Your answer must be exactly the lines from the one containing "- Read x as" through the end of the material, both ends included, without pictures.

=== Supplied information ===

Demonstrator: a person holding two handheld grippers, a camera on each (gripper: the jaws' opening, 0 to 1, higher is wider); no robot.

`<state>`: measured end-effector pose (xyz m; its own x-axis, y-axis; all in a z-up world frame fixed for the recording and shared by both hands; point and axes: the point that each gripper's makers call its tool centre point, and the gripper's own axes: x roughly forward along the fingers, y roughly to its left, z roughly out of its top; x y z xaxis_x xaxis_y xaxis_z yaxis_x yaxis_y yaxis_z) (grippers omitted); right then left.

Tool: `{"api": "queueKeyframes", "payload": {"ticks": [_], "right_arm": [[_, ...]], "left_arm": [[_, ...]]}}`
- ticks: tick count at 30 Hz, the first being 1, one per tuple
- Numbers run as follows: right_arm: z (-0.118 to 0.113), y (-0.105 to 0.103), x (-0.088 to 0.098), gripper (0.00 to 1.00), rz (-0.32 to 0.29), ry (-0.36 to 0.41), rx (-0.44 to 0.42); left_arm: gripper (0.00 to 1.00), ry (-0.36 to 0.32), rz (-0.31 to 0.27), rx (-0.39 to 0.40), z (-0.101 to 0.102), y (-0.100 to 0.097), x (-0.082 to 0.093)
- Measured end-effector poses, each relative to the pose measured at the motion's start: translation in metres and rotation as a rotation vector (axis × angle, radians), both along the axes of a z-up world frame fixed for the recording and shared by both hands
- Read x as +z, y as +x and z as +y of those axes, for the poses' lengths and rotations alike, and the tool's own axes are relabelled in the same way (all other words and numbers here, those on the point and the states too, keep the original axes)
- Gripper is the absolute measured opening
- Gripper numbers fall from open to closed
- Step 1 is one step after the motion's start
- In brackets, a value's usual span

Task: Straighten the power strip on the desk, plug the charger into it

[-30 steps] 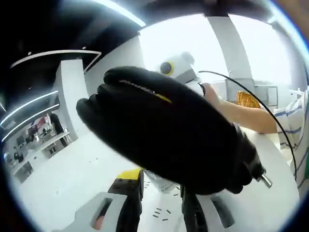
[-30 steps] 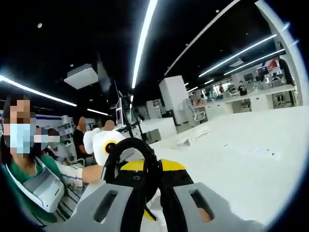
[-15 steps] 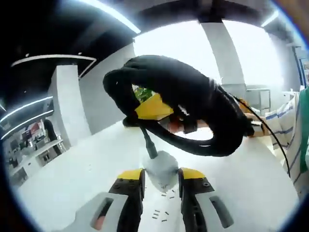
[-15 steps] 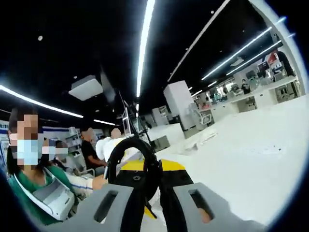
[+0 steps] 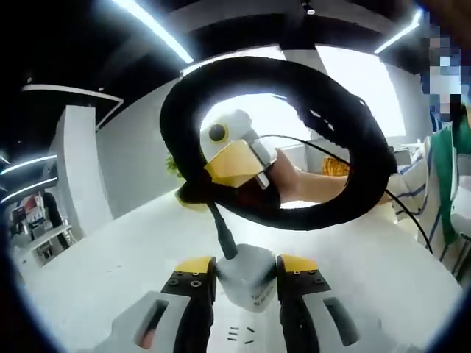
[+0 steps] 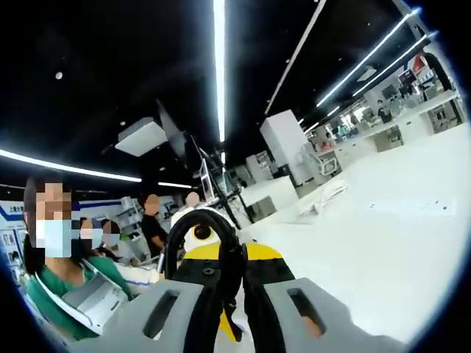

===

# Solution to the exercise
- Read x as +z, y as +x and z as +y of those axes, for the poses' lengths and rotations alike, and the tool's own axes are relabelled in the same way (all other words and numbers here, those on the point and the states too, keep the original axes)
- Gripper is the absolute measured opening
- Gripper numbers fall from open to closed
- Step 1 is one step after the motion's start
- In brackets, a value's usual span

Task: Straighten the power strip on the desk, plug the charger into it

[-30 steps] 
[-30 steps] 
[-15 steps] 
[-15 steps] 
[+0 steps] 
[+0 steps] 

The requested output has been given in full.